Posted By Police1987 on 18 Aug 2012 08:21 PM 
How many show up for Marty's? Also is food and drinks provided? 

B.Y.O.D. (Bring your own donuts)


----------



## Police1987 (Jun 16, 2012)

Is Marty's a Private house? Also how many show up?


----------



## Randy Stone (Jan 2, 2008)

Andrew, Mart's is a MLS'r that opens his property once a year to over 100 railroaders to enjoy his large garden railroad for battery powered and live steam trains. 

Lunch is provided for a donation. 

This marks the 10th year for Marty's Battery Powered Steam Up and sadly the last. 

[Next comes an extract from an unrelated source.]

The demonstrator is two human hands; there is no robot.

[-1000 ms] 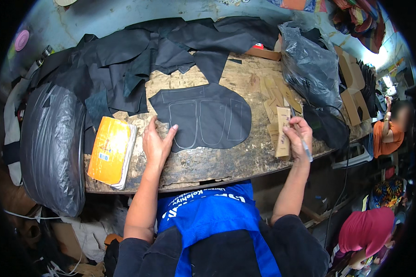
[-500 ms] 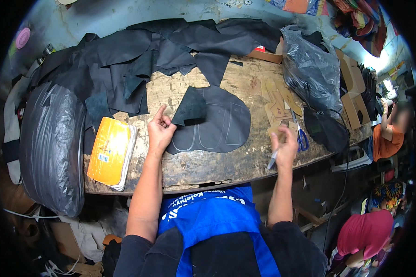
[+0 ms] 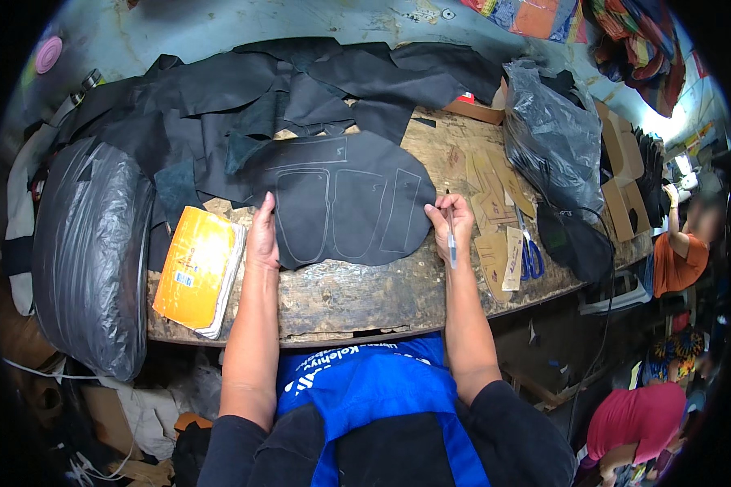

At least the last for G Scale.


----------



## Police1987 (Jun 16, 2012)

Why is it the last?


----------



## Jerry Barnes (Jan 2, 2008)

He's old and tired.


----------



## Police1987 (Jun 16, 2012)

Is he moving? Will the layout still be there?


----------



## Trains (Jan 2, 2008)

Marty's been doing it for 10 years! It's a lot of work. It's as good as a convention. There is about 100-150 people show up.


----------



## Pete Thornton (Jan 2, 2008)

Is Marty's a Private house? Also how many show up? 
Police, 
All the information from prior events is on the site for you to read. just use Google and a site-specific search, e.g. "site:mylargescale.com marty cozed open day". 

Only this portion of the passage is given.